WHAT YOU ARE ASKED TO DO → Look through the data and write out every line with the word "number" in it.

DATASET SECTION →

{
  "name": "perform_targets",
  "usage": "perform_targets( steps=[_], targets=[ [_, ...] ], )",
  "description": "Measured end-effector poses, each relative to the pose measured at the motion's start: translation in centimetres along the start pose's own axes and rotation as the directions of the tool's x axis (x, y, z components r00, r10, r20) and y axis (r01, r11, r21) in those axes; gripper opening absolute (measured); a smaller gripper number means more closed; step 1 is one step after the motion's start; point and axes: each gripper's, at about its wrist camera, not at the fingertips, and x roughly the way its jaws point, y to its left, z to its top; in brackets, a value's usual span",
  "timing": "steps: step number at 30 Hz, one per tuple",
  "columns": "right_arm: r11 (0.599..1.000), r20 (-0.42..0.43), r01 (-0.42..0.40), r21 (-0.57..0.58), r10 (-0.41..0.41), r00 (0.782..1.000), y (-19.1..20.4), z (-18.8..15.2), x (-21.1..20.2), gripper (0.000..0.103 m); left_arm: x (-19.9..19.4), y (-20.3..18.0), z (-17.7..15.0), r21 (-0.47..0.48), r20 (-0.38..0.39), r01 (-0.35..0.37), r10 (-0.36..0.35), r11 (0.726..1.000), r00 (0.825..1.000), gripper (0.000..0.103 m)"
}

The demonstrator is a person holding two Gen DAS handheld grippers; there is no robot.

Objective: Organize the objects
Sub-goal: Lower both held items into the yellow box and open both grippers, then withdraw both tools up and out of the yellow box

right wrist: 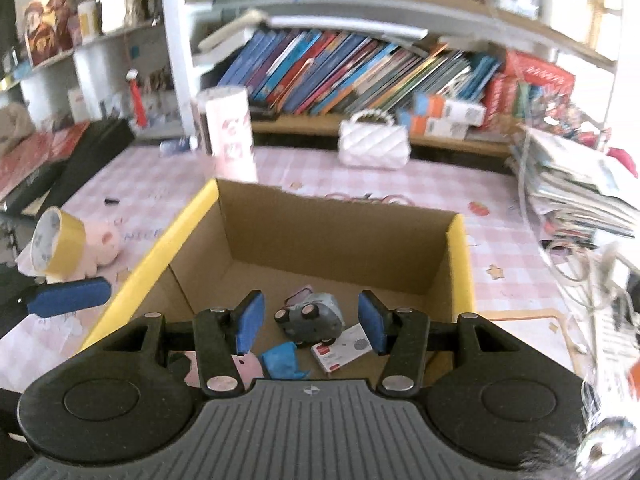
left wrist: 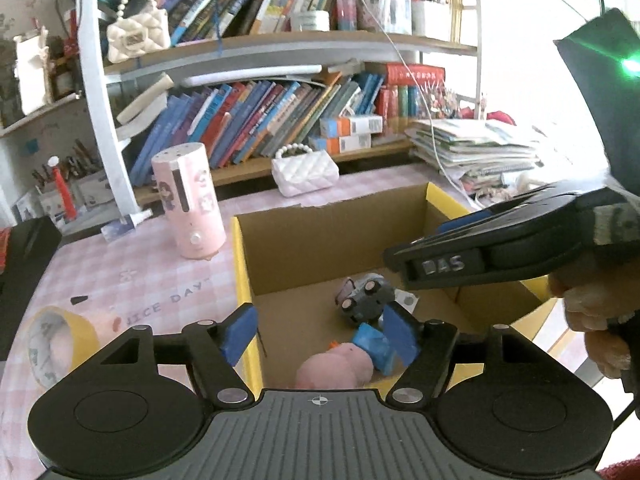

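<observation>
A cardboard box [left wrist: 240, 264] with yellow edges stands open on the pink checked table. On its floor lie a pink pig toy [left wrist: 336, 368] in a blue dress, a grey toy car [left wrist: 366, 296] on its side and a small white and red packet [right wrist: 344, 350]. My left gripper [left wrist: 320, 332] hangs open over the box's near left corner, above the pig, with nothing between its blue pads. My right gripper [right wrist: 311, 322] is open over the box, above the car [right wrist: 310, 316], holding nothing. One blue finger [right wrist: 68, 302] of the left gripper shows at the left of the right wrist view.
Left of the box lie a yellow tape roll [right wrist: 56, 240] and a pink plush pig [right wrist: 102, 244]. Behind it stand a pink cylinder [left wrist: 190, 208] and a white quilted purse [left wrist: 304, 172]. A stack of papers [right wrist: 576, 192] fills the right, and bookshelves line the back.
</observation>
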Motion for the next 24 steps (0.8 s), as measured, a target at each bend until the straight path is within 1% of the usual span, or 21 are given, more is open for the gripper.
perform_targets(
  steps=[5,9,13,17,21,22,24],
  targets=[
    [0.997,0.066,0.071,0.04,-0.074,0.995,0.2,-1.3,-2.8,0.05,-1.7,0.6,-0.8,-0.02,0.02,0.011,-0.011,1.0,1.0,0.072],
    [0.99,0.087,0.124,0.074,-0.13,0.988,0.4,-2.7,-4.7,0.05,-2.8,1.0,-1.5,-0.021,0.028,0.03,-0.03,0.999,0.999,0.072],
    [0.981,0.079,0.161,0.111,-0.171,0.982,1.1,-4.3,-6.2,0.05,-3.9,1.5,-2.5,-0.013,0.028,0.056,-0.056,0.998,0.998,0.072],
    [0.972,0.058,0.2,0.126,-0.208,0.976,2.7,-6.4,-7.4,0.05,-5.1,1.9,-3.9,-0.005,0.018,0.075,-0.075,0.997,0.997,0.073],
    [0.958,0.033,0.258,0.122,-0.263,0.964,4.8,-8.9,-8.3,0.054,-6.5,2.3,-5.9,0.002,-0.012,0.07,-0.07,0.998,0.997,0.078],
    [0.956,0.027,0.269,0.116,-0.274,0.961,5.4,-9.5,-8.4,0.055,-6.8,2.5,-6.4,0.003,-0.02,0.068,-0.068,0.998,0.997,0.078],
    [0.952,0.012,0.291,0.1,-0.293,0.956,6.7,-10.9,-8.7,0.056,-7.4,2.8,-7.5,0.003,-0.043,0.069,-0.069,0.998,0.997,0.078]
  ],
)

YOUR RESPONSE →
  "description": "Measured end-effector poses, each relative to the pose measured at the motion's start: translation in centimetres along the start pose's own axes and rotation as the directions of the tool's x axis (x, y, z components r00, r10, r20) and y axis (r01, r11, r21) in those axes; gripper opening absolute (measured); a smaller gripper number means more closed; step 1 is one step after the motion's start; point and axes: each gripper's, at about its wrist camera, not at the fingertips, and x roughly the way its jaws point, y to its left, z to its top; in brackets, a value's usual span",
  "timing": "steps: step number at 30 Hz, one per tuple",

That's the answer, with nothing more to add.